Mining Sequence Classifiers for Early Prediction
Document Type
Conference Proceeding
Publication Date
4-2008
Abstract
Supervised learning on sequence data, also known as sequence classification, has been well recognized as an important data mining task with many significant applications. Since temporal order is important in sequence data, in many critical applications of sequence classification such as medical diagnosis and disaster prediction, early prediction is a highly desirable feature of sequence classifiers. In early prediction, a sequence classifier should use a prefix of a sequence as short as possible to make a reasonably accurate prediction. To the best of our knowledge, early prediction on sequence data has not been studied systematically.

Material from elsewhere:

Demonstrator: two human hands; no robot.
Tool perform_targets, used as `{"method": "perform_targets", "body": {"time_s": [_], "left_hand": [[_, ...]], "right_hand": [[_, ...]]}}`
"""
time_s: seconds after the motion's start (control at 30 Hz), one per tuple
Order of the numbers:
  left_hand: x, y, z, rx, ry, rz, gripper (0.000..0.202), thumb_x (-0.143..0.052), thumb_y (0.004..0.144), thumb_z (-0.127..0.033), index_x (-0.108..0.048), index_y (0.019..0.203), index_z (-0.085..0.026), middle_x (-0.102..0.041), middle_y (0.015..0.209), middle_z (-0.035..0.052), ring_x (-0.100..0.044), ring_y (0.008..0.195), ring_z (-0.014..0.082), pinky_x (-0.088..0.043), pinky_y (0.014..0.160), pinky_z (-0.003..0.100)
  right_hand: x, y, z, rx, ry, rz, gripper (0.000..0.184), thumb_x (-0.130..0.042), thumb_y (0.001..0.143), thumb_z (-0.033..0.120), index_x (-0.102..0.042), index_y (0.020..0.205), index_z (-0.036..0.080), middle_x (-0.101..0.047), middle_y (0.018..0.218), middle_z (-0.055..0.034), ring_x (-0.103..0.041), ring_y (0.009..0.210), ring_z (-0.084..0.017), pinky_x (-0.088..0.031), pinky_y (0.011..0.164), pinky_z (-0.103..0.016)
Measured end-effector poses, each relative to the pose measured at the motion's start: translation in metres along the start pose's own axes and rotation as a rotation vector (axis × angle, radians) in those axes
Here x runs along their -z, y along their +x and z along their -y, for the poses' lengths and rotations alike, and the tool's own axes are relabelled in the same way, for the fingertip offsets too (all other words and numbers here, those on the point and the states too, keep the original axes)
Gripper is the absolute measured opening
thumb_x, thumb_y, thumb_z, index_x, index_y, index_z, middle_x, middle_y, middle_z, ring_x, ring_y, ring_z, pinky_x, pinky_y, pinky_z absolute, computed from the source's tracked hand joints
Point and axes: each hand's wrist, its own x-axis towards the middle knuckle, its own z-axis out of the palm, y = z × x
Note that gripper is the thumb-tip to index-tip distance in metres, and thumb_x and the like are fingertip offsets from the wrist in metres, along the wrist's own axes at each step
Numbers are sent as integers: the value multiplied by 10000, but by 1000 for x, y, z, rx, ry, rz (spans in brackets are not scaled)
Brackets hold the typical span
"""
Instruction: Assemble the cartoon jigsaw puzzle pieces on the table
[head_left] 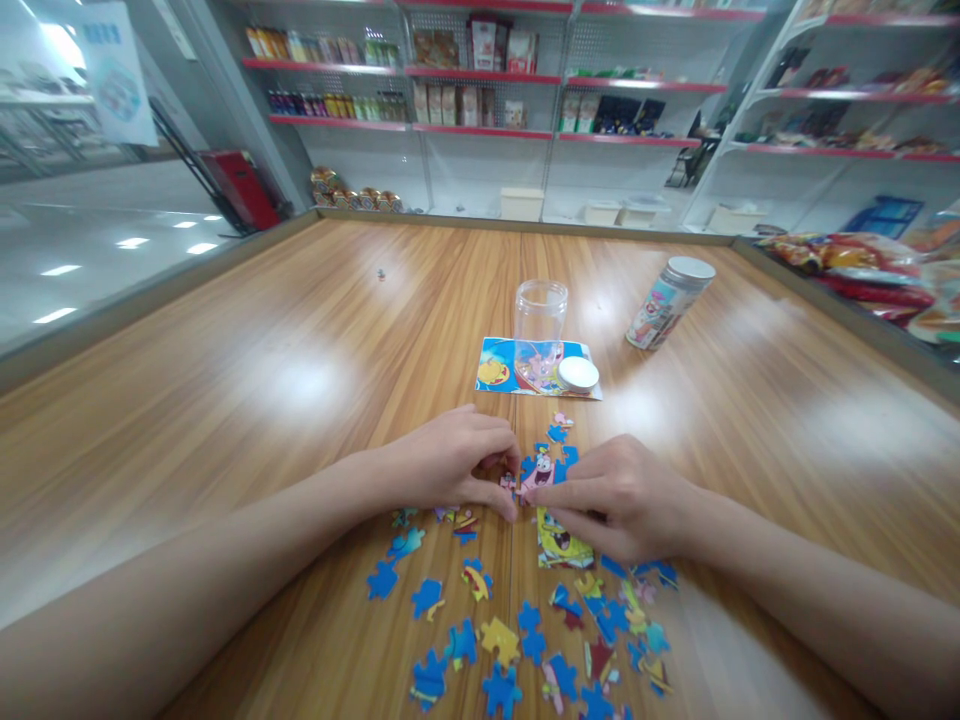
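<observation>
A partly joined jigsaw puzzle (559, 540) with pink and yellow cartoon figures lies on the wooden table. At its left edge my left hand (469, 462) pinches a small pinkish puzzle piece (508, 483) between thumb and fingers. My right hand (622, 495) rests on the joined part, its index finger stretched out and touching the pink figure near that piece. The palm hides some of the puzzle's right side. Loose puzzle pieces (501, 640), mostly blue with some yellow and pink, are scattered nearer to me.
Beyond the hands, a clear plastic jar (540, 315) and a white lid (578, 374) stand on a printed picture sheet (496, 372). A labelled canister (670, 303) with a silver top is farther right. Stocked shelves (487, 75) line the back; snack bags (847, 270) lie beyond the table's right edge.
</observation>
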Motion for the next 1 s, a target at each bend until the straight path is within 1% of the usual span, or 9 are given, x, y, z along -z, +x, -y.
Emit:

In this paper, we identify the novel problem of mining sequence classifiers for early prediction. We analyze the problem and the challenges. As the first attempt to tackle the problem, we propose two interesting methods. The sequential classification rule (SCR) method mines a set of sequential classification rules as a classifier. A so-called early-prediction utility is defined and used to select features and rules. The generalized sequential decision tree (GSDT) method adopts a divide-and-conquer strategy to generate a classification model. We conduct an extensive empirical evaluation on several real data sets. Interestingly, our two methods achieve accuracy comparable to that of the state-of-the-art methods, but typically need to use only very short prefixes of the sequences. The results clearly indicate that early prediction is highly feasible and effective.
Repository Citation
Xing, Z.,
Pei, J.,
Dong, G.,
& Yu, P. S.
(2008). Mining Sequence Classifiers for Early Prediction. Proceedings of the 2008 SIAM International Conference on Data Mining, 644-655.
https://corescholar.libraries.wright.edu/knoesis/390
DOI
10.1137/1.9781611972788.59
Comments
Presented at the Society for Industrial and Applied Mathematics' International Conference on Data Mining, Atlanta, GA, April 24-26, 2008.